# MCP from the Tool Author's View — AI Agents and Tool Use

Source: https://www.geekswithgeeks.com/en/ai-agents-mcp/multi-mcp

> Understand how the Model Context Protocol lets one tool server work with many agents.

## Write the tool once

Without a standard, every agent or app needs its own adapter for each tool. The **Model Context Protocol (MCP)** defines how a client discovers (`tools/list`) and calls (`tools/call`) tools on a **server**, so one server can serve many hosts. Everything from this course still applies: write clear schemas and descriptions, return helpful errors, keep write tools idempotent, and limit what the server's credentials can do.

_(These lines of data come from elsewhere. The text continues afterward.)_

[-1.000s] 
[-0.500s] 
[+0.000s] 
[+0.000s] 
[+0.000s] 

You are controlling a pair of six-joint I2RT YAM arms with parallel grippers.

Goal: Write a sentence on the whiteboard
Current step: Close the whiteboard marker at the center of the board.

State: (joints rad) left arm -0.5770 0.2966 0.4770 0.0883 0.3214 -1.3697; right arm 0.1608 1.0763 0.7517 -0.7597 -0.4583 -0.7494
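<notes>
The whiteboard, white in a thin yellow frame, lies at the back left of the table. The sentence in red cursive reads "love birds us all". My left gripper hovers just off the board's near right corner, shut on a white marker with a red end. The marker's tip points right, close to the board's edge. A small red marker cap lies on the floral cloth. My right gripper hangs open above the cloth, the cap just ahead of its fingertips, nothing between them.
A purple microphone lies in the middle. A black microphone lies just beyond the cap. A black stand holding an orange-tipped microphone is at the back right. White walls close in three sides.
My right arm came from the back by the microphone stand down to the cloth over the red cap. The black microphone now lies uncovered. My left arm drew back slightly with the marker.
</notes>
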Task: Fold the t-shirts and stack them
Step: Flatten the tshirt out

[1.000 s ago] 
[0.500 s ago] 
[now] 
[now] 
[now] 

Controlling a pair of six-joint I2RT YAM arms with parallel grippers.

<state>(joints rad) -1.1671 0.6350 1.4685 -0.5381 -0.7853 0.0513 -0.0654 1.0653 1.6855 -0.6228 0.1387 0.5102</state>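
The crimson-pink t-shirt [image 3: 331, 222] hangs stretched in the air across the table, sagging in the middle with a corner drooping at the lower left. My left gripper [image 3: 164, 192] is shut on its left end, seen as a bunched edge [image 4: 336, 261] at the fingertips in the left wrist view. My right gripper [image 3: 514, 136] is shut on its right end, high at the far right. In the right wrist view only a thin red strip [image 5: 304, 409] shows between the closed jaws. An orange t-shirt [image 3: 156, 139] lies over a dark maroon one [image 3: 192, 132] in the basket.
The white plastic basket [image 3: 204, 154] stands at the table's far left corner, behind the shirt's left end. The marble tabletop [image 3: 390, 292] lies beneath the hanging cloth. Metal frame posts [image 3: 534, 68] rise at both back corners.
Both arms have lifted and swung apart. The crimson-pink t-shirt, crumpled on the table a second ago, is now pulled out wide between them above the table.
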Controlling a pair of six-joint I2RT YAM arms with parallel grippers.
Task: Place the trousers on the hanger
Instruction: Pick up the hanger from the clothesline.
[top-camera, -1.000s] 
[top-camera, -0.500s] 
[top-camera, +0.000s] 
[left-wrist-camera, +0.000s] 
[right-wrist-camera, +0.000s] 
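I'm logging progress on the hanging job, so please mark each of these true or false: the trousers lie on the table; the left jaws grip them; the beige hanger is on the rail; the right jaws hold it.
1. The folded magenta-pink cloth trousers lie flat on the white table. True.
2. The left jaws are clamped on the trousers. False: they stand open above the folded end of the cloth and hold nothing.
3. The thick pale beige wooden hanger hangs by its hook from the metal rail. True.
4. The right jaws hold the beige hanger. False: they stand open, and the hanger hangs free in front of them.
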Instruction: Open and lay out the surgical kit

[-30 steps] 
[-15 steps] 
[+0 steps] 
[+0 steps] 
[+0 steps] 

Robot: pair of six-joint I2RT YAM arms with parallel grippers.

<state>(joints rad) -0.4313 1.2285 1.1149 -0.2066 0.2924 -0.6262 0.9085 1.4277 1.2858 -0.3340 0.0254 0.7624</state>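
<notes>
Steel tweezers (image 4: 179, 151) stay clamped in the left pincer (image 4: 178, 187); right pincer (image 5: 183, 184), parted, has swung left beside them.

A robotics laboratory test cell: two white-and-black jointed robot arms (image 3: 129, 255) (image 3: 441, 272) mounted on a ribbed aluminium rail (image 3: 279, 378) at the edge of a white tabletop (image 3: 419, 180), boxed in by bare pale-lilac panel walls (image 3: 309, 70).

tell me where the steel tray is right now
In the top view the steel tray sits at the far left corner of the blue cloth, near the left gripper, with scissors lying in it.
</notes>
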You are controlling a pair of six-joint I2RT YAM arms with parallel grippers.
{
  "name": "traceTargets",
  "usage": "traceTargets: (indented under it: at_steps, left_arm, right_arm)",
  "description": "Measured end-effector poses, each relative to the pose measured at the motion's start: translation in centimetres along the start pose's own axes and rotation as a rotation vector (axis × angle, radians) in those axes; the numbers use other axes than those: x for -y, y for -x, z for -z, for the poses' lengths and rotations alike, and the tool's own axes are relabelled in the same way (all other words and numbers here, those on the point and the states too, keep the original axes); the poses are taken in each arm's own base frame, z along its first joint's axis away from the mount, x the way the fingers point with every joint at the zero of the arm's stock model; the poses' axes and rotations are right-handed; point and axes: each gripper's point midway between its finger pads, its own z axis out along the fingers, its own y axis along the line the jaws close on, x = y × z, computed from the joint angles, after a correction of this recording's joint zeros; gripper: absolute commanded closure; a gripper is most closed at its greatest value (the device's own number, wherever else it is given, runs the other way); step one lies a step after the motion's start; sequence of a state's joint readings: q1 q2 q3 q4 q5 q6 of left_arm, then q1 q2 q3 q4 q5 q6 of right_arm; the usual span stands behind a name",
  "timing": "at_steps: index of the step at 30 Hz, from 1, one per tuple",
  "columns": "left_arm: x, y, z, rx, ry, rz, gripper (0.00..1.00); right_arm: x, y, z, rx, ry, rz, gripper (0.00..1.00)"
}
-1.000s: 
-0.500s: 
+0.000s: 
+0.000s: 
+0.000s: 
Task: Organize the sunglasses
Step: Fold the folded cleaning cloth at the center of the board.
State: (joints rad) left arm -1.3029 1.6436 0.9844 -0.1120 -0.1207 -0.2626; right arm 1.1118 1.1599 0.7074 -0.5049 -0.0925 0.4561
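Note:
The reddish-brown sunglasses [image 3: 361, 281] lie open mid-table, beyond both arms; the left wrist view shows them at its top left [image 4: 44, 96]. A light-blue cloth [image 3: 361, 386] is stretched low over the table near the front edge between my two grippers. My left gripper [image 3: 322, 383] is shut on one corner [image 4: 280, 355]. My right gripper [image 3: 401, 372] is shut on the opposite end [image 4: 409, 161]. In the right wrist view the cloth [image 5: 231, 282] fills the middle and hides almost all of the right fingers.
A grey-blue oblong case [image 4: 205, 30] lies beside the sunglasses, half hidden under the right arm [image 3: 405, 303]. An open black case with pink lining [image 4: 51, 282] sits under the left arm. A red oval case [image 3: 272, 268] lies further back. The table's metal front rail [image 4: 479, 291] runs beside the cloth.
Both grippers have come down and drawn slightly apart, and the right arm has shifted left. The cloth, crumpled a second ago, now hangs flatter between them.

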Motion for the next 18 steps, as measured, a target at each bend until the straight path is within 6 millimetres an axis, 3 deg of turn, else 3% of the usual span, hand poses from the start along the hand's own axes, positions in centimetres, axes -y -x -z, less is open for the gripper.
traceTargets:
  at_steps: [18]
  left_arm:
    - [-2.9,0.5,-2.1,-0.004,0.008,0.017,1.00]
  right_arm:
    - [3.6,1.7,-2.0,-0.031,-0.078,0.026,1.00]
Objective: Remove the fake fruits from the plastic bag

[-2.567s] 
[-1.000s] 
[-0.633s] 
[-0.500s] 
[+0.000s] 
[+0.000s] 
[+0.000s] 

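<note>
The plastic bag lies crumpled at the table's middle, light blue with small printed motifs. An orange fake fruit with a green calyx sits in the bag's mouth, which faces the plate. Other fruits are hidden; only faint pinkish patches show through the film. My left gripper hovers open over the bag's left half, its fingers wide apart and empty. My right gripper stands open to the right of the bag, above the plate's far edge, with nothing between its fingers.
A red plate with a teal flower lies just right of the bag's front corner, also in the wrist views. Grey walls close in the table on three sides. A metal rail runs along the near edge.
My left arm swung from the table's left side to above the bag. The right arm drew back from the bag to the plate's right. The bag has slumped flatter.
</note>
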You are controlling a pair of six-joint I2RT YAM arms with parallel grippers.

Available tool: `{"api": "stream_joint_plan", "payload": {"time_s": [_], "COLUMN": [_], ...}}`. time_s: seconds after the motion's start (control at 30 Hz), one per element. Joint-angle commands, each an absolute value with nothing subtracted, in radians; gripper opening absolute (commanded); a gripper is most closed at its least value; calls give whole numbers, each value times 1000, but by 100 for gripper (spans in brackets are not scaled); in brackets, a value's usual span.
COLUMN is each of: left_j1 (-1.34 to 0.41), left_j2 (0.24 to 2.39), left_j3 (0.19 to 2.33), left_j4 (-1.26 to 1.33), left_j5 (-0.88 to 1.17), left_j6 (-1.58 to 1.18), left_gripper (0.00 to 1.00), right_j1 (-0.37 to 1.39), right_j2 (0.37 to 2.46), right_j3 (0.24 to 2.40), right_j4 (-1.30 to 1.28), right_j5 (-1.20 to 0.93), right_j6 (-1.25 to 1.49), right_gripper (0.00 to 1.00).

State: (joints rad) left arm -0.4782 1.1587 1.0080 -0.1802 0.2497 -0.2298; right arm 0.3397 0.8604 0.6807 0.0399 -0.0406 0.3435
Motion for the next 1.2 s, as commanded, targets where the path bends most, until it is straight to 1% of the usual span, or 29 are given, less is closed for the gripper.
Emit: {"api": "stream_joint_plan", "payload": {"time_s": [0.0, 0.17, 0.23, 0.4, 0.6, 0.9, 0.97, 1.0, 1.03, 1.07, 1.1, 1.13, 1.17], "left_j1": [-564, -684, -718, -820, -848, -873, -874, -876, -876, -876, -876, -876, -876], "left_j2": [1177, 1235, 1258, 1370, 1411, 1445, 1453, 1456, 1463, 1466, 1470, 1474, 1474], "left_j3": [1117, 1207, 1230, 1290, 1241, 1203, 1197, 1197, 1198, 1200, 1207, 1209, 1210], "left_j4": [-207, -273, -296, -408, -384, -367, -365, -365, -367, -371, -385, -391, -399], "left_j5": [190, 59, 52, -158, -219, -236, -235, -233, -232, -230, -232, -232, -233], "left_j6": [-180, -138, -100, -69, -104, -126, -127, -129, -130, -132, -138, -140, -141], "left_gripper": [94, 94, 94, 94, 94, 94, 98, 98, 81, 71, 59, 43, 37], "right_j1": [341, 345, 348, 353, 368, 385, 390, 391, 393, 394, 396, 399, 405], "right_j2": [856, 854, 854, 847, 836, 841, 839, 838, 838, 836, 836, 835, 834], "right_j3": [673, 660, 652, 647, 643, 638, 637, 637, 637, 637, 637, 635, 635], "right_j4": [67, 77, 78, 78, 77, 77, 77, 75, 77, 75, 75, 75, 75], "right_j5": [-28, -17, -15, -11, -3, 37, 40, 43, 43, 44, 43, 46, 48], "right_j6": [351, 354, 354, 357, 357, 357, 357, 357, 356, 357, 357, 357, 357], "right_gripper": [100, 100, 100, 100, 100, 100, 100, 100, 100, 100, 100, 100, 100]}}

## Our tools as an MCP server

With the official Python SDK, a decorated function becomes a tool and its schema comes from the type hints. Install with `pip install "mcp[cli]"`. Details are in the dedicated MCP course.

```python
from mcp.server.fastmcp import FastMCP

mcp = FastMCP("accounts")

@mcp.tool()
def get_balance(account_id: int) -> str:
    """Return the current balance of one account. Read-only."""
    return f"account {account_id}: 1500"

if __name__ == "__main__":
    mcp.run()
```

## Version your tool servers

When many agents depend on one tool server, changing a tool name or schema can break all of them. Add new tools instead of renaming, and announce removals ahead of time.

**Quiz:** What is the main benefit of exposing tools through MCP?

- [x] One tool server can work with many compatible agents and apps
- [ ] Tools no longer need descriptions
- [ ] It removes the need for security
- [ ] It makes tools free

*Answer:* One tool server can work with many compatible agents and apps. A shared protocol replaces many custom adapters with one server implementation.